Miguel Jorge afirmou que o programa já estava pronto e só aguardava a aprovação da CPMF para ser anunciado. Segundo ele, na semana que vem o Mdic em parceria com o Banco Nacional de Desenvolvimento Econômico e Social (BNDES), a Agência Brasileira de Desenvolvimento Industrial (ABDI), o Ministério das Ciências e Tecnologias e a Casa Civil se reúnem para discutir mudanças no pacote que seria anunciado, mas que contava com a previsão de arrecadação da CPMF, de R$ 40 bilhões em 2008.
Política industrial x PAC
"O governo terá que buscar fontes alternativas de financiamento e reduzir as despesas passíveis de corte no curto prazo. E nenhuma das duas soluções são ideais", disse o consultor do Instituto de Estudos para o Desenvolvimento Industrial (Iedi) e ex-secretário de Política Econômica do Ministério da Fazenda, Júlio Gomes de Almeida.
Segundo ele, a opção de recorrer a uma fonte de receita adicional aumentaria a pressão sobre as empresas e seria ruim. "O corte de gastos não deve atingir o Programa de Aceleração do Crescimento (PAC), mas sacrificará a política industrial que previa redução da tributação sobre investimentos e folha de pagamentos." Almeida completa dizendo que a melhor reação do governo seria reduzir os gastos com foco na melhoria da gestão, entretanto essa alternativa não produziria resultados no curto prazo.
"O ideal seria termos uma sociedade que trabalhasse com prazos. Isso permitiria rearticular gastos e formular um programa de gestão até uma data marcada para a extinção da CPMF", afirmou Almeida. Segundo ele, o governo trabalhou com a possibilidade de prorrogação da cobrança do tributo porque tinha metas fiscais a cumprir. Ele deixou claro que não é favorável ao fim da CPMF e defendeu a transformação da contribuição, hoje de caráter arrecadatório, em um tributo com finalidade regulatória.

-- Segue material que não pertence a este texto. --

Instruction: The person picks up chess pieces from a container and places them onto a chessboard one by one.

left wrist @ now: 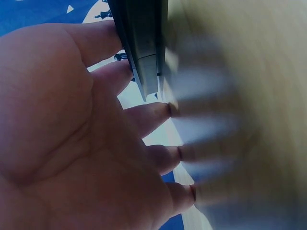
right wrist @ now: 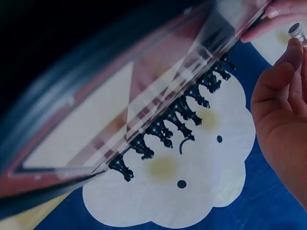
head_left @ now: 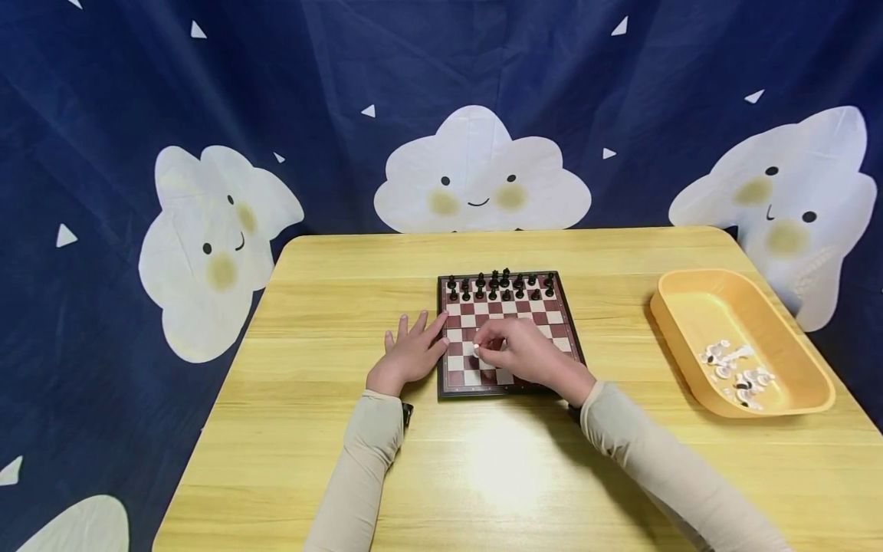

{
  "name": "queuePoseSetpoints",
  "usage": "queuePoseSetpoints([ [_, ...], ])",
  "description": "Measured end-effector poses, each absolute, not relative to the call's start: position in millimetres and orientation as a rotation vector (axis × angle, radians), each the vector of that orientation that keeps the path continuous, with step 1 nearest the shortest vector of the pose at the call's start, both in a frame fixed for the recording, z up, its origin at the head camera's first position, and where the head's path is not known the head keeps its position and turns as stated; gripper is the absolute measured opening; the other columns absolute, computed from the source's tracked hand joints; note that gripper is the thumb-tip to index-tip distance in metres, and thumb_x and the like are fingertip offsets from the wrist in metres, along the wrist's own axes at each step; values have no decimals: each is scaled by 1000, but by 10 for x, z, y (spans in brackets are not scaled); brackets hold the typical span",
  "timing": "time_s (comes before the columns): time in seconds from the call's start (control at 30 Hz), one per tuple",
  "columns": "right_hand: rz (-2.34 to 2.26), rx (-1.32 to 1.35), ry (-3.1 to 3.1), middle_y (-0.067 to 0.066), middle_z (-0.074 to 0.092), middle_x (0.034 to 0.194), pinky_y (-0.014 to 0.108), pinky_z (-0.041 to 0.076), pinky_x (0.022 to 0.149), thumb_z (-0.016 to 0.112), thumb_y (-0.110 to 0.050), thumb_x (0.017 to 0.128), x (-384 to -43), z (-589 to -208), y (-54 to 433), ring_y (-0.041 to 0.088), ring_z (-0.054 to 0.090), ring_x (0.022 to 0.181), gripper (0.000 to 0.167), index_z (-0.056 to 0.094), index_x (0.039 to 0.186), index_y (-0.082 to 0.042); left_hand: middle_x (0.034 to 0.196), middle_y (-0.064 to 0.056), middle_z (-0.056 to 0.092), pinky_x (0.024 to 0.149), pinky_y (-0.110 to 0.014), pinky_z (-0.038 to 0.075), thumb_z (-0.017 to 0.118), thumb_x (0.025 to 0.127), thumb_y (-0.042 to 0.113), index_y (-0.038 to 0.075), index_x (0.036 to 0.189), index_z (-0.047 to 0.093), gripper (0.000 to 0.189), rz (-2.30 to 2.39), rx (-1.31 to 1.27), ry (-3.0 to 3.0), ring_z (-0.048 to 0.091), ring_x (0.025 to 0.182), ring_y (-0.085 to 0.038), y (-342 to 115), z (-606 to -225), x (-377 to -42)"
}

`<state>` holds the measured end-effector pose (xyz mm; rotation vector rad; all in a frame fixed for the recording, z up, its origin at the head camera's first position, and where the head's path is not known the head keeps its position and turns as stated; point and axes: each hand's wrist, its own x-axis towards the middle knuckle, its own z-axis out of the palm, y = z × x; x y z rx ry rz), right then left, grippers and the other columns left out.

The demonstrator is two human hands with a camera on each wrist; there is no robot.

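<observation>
A chessboard (head_left: 472, 378) in brown and white squares lies on the table, with black chess pieces (head_left: 494, 294) standing in two rows along its far side. Over the board's near half, my right hand (head_left: 524, 351) pinches a small white chess piece (right wrist: 296, 31) between thumb and fingers. The piece appears held off the board in the right wrist view; its exact kind cannot be told. My left hand (head_left: 410, 356) has its fingers spread at the board's left edge. Thumb and index touch the dark rim (left wrist: 144, 43), and the other fingertips rest on the table.
An orange tray (head_left: 672, 356) stands at the right of the wooden table (head_left: 324, 307), holding several white chess pieces (head_left: 724, 368) lying in a loose heap. Behind the table hangs a dark blue curtain (head_left: 441, 46) with cloud patterns.
</observation>
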<state>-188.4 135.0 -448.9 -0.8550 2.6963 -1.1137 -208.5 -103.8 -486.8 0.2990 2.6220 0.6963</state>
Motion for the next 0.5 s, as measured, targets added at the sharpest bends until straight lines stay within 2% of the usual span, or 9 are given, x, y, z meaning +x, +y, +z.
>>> queuePoseSetpoints([
  [0.5,-1098,-982,2682,-4,75,96,28,58,81,71,-11,96,-1840,-4585,1181,7,69,87,6,76,99,-9,174,-7,4,120,-67,-8,30,110,54,38,166,15,61,675,295,2616,-14,156,-41,-1049,-4903,-2109],
])
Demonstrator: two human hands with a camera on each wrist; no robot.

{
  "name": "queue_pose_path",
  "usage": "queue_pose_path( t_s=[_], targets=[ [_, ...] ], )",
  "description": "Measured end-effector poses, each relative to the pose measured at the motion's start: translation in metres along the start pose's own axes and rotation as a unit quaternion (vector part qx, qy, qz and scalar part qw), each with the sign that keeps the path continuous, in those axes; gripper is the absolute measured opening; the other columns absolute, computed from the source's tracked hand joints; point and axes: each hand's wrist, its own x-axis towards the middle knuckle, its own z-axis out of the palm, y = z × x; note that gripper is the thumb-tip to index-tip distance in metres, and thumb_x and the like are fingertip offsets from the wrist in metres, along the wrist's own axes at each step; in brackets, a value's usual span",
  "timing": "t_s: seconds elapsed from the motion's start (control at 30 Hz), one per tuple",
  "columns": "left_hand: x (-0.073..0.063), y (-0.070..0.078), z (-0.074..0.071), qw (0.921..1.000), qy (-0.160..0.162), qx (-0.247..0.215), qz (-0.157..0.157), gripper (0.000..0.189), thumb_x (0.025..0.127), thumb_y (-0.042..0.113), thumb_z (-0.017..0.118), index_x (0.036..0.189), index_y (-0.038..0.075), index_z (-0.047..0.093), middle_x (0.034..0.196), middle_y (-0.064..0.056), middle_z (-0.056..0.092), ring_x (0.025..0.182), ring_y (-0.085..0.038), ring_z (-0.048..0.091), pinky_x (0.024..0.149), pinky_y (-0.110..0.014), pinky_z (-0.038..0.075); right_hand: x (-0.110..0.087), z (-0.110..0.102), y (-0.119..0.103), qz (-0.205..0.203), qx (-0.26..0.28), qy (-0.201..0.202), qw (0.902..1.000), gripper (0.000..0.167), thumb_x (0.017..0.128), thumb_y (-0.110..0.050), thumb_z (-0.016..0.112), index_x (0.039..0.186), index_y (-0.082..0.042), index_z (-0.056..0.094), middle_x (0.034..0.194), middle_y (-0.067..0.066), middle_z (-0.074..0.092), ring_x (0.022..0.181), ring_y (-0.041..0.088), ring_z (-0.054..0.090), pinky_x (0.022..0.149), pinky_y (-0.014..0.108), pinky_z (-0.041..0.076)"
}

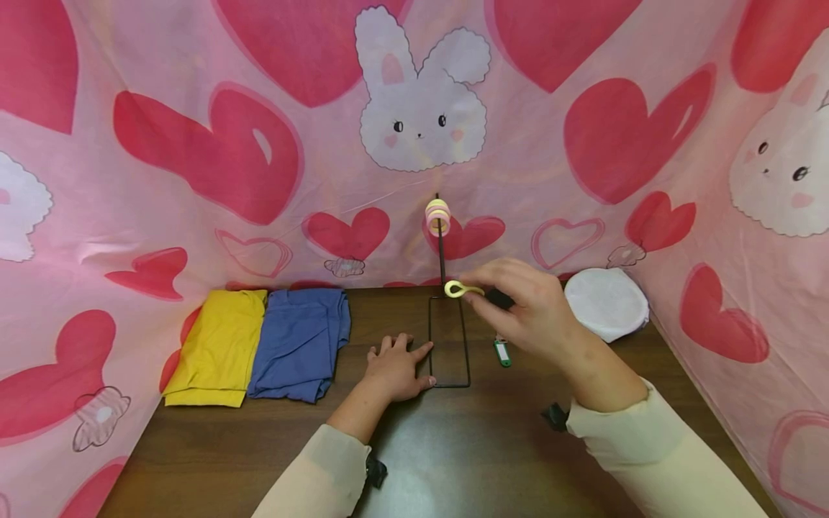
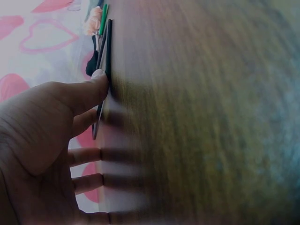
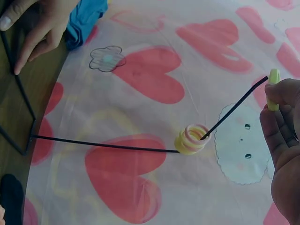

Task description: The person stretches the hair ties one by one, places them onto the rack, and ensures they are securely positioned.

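A black wire stand [image 1: 442, 255] has a rectangular base on the table, an upright rod and a slanting arm. Several pink and yellow hair ties [image 3: 191, 139] hang bunched on that arm. My right hand [image 1: 534, 302] pinches a yellow hair tie [image 1: 455, 288] between thumb and fingers, its loop squeezed to a teardrop. In the right wrist view this hair tie sits right at the arm's bent tip [image 3: 265, 79]. My left hand [image 1: 396, 370] lies with spread fingers on the table, thumb and index finger at the left side of the stand's base.
Folded yellow cloth [image 1: 216, 349] and blue cloth [image 1: 299, 345] lie at the left. Right of the stand are a green key tag [image 1: 502, 352] and, partly behind my right hand, a black item [image 1: 499, 298]. A white round pouch [image 1: 606, 303] sits at the back right, against the pink curtain [image 1: 531, 216].
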Motion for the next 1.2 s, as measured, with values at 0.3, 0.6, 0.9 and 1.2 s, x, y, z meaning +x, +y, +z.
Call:
queue_pose_path(
  t_s=[0.3,0.6,0.9,1.2],
  targets=[
    [-0.003,0.001,-0.002,1.0,0.0,-0.006,0.0,0.073,0.093,0.066,0.065,0.158,0.041,0.044,0.16,-0.009,0.038,0.141,-0.041,0.034,0.108,-0.073,0.03,0.006,0.008,0.001,0.023,-0.001,-0.005,0.9997,0.029,0.082,-0.005,0.086,0.109,-0.011,0.08,0.105,-0.001,0.077,0.092,0.013,0.069,0.083,0.02,0.052],
    [-0.002,0.001,-0.002,1.0,0.002,-0.002,0.004,0.073,0.093,0.066,0.065,0.158,0.041,0.043,0.161,-0.009,0.038,0.141,-0.041,0.034,0.108,-0.073,0.03,0.008,0.015,0.012,0.041,-0.011,-0.006,0.9991,0.027,0.084,0.0,0.083,0.107,-0.013,0.081,0.104,0.0,0.076,0.094,0.016,0.069,0.073,0.035,0.061],
    [-0.002,0.001,-0.002,1.0,0.0,-0.005,0.003,0.073,0.093,0.066,0.065,0.158,0.041,0.043,0.161,-0.009,0.037,0.142,-0.041,0.033,0.108,-0.073,0.029,0.013,0.024,0.033,0.05,-0.035,0.004,0.9981,0.02,0.085,-0.002,0.082,0.103,-0.01,0.081,0.099,0.002,0.076,0.09,0.015,0.07,0.078,0.03,0.057],
    [-0.001,0.0,-0.001,1.0,0.0,-0.004,0.001,0.073,0.093,0.065,0.065,0.158,0.042,0.043,0.161,-0.009,0.037,0.142,-0.04,0.033,0.109,-0.073,0.029,0.022,0.036,0.057,0.054,-0.052,0.025,0.9969,0.018,0.086,-0.001,0.082,0.102,-0.009,0.082,0.099,0.007,0.075,0.087,0.02,0.07,0.075,0.038,0.058]
  ],
)
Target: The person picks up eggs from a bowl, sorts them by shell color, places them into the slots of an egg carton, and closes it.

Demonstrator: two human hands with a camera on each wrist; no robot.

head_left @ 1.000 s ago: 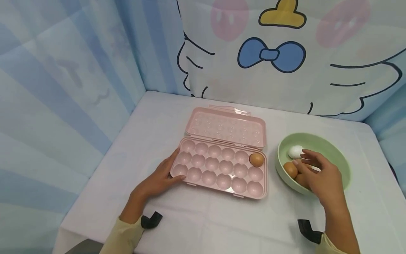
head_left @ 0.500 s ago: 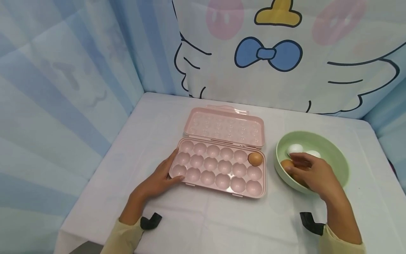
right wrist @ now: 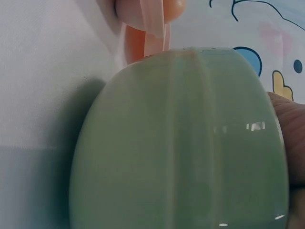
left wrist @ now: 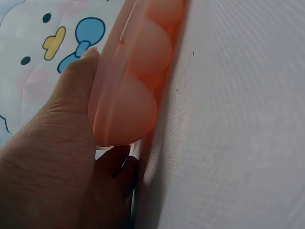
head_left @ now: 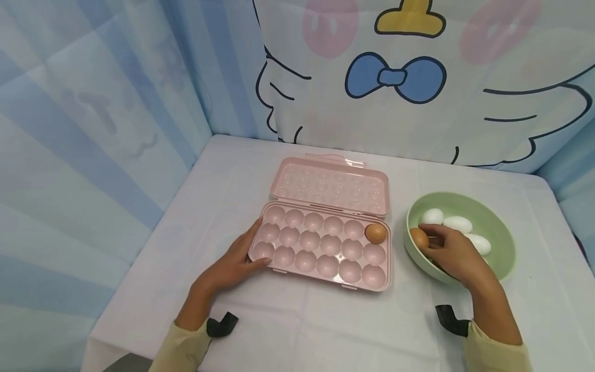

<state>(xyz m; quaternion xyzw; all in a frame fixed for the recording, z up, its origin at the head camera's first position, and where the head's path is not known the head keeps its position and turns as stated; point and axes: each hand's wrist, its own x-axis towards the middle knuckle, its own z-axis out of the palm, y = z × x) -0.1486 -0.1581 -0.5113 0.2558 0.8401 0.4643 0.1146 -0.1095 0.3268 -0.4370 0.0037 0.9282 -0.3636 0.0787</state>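
Note:
A pink egg box [head_left: 321, 248] lies open on the table, its lid [head_left: 330, 186] folded back, with one brown egg [head_left: 375, 233] in the far right cup. My left hand [head_left: 230, 266] grips the box's left end, thumb along the front rim; in the left wrist view the fingers curl beneath the rounded cups [left wrist: 128, 112]. My right hand [head_left: 453, 253] is inside the green bowl [head_left: 499, 243], its thumb and fingers around a brown egg [head_left: 419, 237] by the bowl's left wall. White eggs [head_left: 457, 224] lie beyond and beside it. In the right wrist view, the bowl's wall hides most of that hand.
The white-covered table [head_left: 297, 320] carries the box at the middle and the bowl to its right. A curtain with a cartoon print [head_left: 395, 113] hangs right behind the table, and blue striped cloth [head_left: 116, 155] closes off the left.
My right hand has gone lower and left into the bowl, its fingers closing around a brown egg. More white eggs show beside it. The left hand keeps its hold on the box.

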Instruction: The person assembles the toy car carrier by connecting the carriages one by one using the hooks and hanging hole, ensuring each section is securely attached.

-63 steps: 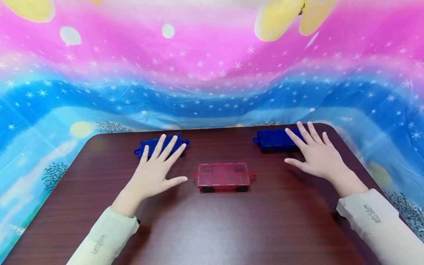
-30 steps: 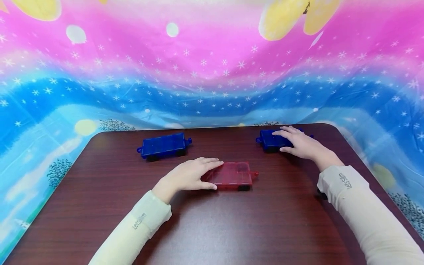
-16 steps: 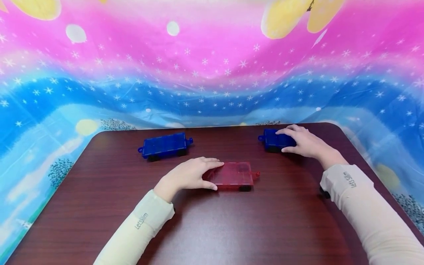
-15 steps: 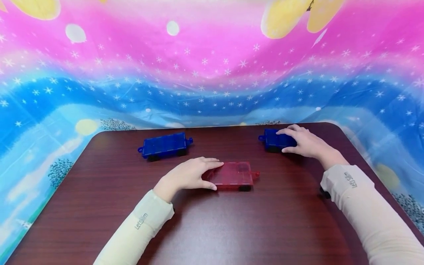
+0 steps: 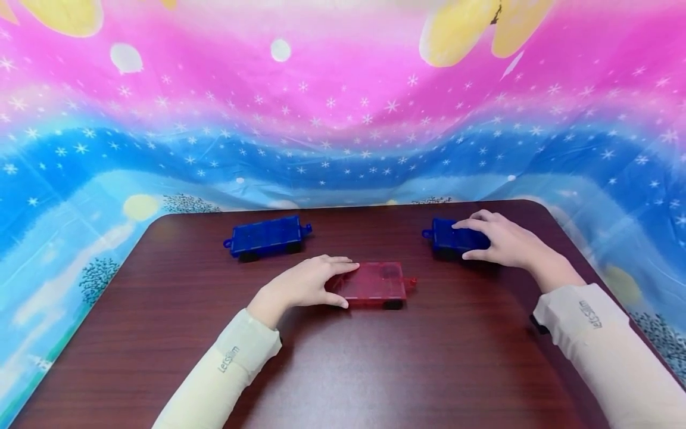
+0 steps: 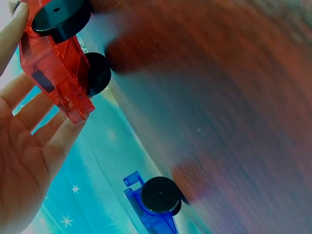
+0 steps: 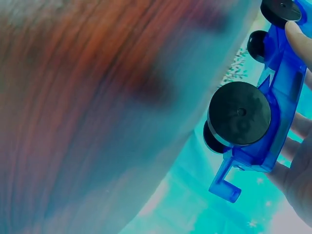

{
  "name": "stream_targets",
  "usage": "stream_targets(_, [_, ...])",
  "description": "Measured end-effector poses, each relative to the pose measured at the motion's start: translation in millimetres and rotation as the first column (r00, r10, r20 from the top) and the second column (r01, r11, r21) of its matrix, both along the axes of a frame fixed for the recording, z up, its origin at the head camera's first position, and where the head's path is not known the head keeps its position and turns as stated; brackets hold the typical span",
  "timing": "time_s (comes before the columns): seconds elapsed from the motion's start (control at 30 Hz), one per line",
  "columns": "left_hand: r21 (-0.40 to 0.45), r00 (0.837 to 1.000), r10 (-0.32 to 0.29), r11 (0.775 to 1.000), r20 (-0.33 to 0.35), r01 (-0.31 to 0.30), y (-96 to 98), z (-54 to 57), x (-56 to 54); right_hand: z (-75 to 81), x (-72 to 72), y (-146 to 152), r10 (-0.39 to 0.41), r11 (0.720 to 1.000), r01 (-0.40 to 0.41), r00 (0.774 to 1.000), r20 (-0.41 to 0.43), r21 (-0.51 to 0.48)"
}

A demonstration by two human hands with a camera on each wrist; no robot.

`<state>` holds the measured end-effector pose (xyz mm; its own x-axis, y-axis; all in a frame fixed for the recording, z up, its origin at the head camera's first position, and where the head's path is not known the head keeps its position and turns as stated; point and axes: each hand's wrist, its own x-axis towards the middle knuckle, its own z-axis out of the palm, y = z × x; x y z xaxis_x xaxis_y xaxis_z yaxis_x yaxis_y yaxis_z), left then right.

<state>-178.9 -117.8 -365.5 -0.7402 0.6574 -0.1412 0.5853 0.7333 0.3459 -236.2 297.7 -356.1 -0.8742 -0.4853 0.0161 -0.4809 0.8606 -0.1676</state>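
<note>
A see-through red toy wagon [image 5: 377, 280] with black wheels stands mid-table. My left hand [image 5: 300, 283] grips its left end, thumb on the near side and fingers on the far side; that hook is hidden. In the left wrist view the red wagon [image 6: 58, 73] sits between thumb and fingers. At the back right, my right hand [image 5: 506, 241] holds a blue toy wagon [image 5: 455, 238] by its right part, covering that end. The right wrist view has the blue wagon [image 7: 287, 87] between thumb and fingers; whether its wheels touch the table I cannot tell.
A second blue wagon [image 5: 265, 235] stands untouched at the back left, with a coupling at each end. The dark wooden table [image 5: 364, 369] has rounded far corners. A pink and blue printed cloth [image 5: 332, 161] hangs directly behind its far edge.
Both hands were spread above the table; the left has come onto the red wagon, the right onto the right-hand blue one. In the last half second that blue wagon has shifted slightly nearer and rightward.
</note>
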Motion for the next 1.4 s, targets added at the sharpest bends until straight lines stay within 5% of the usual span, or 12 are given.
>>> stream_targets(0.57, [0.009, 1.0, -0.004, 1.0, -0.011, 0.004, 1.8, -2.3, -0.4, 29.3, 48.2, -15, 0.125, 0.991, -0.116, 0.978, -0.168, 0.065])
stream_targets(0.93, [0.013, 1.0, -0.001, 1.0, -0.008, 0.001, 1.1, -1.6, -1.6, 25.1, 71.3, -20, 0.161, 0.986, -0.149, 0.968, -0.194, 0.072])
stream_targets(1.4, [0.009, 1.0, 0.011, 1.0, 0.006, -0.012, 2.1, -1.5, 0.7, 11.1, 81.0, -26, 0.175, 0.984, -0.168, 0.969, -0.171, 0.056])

Almeida acredita que o governo deverá apresentar um novo projeto. "De repente, poderemos ter um programa mais completo, com data prevista para o fim da CPMF ou redução gradual da alíquota para níveis muito baixos que garantam a sua função regulatória e eliminem seu caráter arrecadatório. O problema do Brasil está no lado da despesa e não da tributação. Precisamos atacar os gastos", disse reforçando que espera que o PAC não seja afetado pelo fim da CPMF.